Further details and advantages as well as the mode of operation of the invention are explained in more detail below using an exemplary embodiment. The drawing shows a welding transformer 1 with electrodes 2 for the material to be welded, in the present case two plates 3. The welding transformer 1 is connected as a single-phase transformer to the discharge valves 4 and 5, which are briefly referred to below as ignitron. The controllable silicon rectifier 6, hereinafter referred to as silicon thyratron for short, is connected on the input side to a transformer 7 and on the output side to a further transformer 8. In the transformer 7, the line voltage is reduced, for example, from 380 to 600 V to about 200 V, so that the silicon thyratron 6 is not destroyed by the high line voltage. In the transformer 8, the voltage is again stepped up from around 200 V to 380 V and applied to the ignition pin 9 of the ignitron 4. The firing pin 9 is constantly immersed in the mercury sump in a known manner, so that a flashover to the mercury and thus the focal point occurs at the point of immersion due to a control current surge, which initiates the main discharge which disappears again when the current passes through zero. During the second half-wave, this process is repeated in the ignition circuit of the ignitrone 5, the voltage in the transformer 7 again being reduced from 380 to 200 V and brought to the ignition voltage behind the silicon thyratron 10 in the transformer 11.
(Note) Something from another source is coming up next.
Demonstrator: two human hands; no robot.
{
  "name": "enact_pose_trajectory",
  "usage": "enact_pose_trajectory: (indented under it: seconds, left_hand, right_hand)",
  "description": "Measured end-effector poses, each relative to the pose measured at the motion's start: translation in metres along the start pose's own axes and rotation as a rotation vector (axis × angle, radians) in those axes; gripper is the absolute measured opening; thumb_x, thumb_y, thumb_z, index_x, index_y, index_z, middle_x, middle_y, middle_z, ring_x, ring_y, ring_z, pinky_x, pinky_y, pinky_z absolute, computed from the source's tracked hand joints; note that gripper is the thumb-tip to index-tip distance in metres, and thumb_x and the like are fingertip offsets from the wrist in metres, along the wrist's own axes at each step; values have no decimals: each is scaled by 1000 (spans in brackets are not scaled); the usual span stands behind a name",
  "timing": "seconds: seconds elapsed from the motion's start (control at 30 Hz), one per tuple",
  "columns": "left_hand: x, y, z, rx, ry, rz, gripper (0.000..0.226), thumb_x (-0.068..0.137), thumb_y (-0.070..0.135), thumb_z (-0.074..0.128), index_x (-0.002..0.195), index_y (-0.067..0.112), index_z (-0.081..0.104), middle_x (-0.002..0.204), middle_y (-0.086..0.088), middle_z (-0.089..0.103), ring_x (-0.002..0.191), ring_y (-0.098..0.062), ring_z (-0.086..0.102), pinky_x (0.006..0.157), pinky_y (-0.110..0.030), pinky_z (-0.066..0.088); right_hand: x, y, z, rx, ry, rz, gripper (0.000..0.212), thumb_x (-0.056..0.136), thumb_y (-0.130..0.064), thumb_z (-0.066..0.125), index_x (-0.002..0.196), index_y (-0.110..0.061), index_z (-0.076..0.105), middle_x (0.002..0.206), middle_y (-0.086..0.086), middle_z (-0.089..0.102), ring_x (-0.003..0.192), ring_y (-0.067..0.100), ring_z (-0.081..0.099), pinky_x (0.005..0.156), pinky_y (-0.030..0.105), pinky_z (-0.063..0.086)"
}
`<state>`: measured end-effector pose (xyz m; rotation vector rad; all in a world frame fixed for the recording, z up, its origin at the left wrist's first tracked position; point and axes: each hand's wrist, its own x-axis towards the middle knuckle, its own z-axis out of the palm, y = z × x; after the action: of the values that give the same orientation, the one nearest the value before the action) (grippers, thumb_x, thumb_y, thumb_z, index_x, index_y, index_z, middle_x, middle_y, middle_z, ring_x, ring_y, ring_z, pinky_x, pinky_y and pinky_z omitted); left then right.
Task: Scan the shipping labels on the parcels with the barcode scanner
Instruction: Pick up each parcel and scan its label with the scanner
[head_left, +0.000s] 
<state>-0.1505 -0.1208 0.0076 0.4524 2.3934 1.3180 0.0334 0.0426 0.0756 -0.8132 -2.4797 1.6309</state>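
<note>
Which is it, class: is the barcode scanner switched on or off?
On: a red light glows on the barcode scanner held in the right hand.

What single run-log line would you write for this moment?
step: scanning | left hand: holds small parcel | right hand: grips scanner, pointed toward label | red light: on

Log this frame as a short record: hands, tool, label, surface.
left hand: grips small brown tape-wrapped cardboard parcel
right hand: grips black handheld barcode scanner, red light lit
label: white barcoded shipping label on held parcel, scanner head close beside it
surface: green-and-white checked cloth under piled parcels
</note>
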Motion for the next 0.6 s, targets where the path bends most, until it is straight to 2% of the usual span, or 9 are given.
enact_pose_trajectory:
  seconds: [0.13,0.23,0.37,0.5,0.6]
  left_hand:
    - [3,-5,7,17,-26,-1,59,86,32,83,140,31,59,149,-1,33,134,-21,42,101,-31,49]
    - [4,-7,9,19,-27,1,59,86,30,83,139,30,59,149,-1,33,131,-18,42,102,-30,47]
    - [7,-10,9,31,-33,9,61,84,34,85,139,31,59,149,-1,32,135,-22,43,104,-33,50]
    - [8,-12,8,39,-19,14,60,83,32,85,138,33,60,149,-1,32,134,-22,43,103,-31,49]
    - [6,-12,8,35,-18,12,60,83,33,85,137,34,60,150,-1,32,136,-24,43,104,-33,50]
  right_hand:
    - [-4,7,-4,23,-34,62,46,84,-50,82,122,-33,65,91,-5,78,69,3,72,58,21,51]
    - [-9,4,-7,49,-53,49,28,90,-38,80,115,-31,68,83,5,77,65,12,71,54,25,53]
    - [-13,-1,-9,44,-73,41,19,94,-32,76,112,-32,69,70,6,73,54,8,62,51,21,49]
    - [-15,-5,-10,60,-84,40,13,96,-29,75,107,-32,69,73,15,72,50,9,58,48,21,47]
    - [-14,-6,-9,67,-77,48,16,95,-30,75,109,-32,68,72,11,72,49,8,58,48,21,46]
By designing the transformers 7, 8 and 11 as autotransformers, substantial cost savings can be achieved. It is also possible to design only the transformers 8 and 11 as autotransformers or, if the transformer 7 connected to the network is designed as an autotransformer, to arrange the transformers 8 and 11 with galvanically separated windings.

The invention enables the use of semiconductor, in particular Silicon thyratrons, which no longer require heating and which are essential have higher operational reliability than the previously used gas-filled thyratrons. So far, controllable semiconductor elements could not be used as controls for the specified Purpose, as this is not the high voltage of the mains for example Withstanding 380 V, as it occurs in industrial networks: The blocking ability of silicon thyatrons only goes up to a peak voltage of about 400 V, while the peak voltage of the mains current is about 550 V. The invention creates thus the possibility of controllable silicon rectifiers for line voltages of 380 V and more can be used as control components. The subject of the invention is not limited to controls for resistance welding machines, but can be used anywhere They are used where ignition-pin-controlled discharge vessels with high ignition voltages are to be ignited, e.g. B. also for controls for resistance furnaces.

Claims (1)

Claim: Ignition device for ignition pin-controlled gas and vapor discharge vessels, the ignition voltage of which is controlled by controllable rectifiers, in particular for welding devices, characterized in that controllable semiconductor rectifiers (6, 10), in particular controllable silicon rectifiers, are used to control the ignition voltage, which are controlled via a step-down transformer ( 7) connected to the same network as the discharge vessels (4, 5) and on the output side each connected to a step-up transformer (8, 11) with the ignition pin of the discharge vessel, the transformers being dimensioned in this way; that the mains voltage is reduced to the value permissible for the semiconductor rectifier and, after rectification, is stepped up to the required ignition voltage for the discharge vessels. Documents considered: German Patent No. 1084 370; U.S. Patent No. 2,681,428; "Elektro-Technik", No. 51/52, from December 30, 1961, pp. 579 to 582; "Brown-Boveri-Mitteilungen" 1961, no. 8/9, pp. 505 to 509; "Electronic Rundschau", 1960, No. 5, p.186; "VDE-Fachberichte", 1958, p. 105.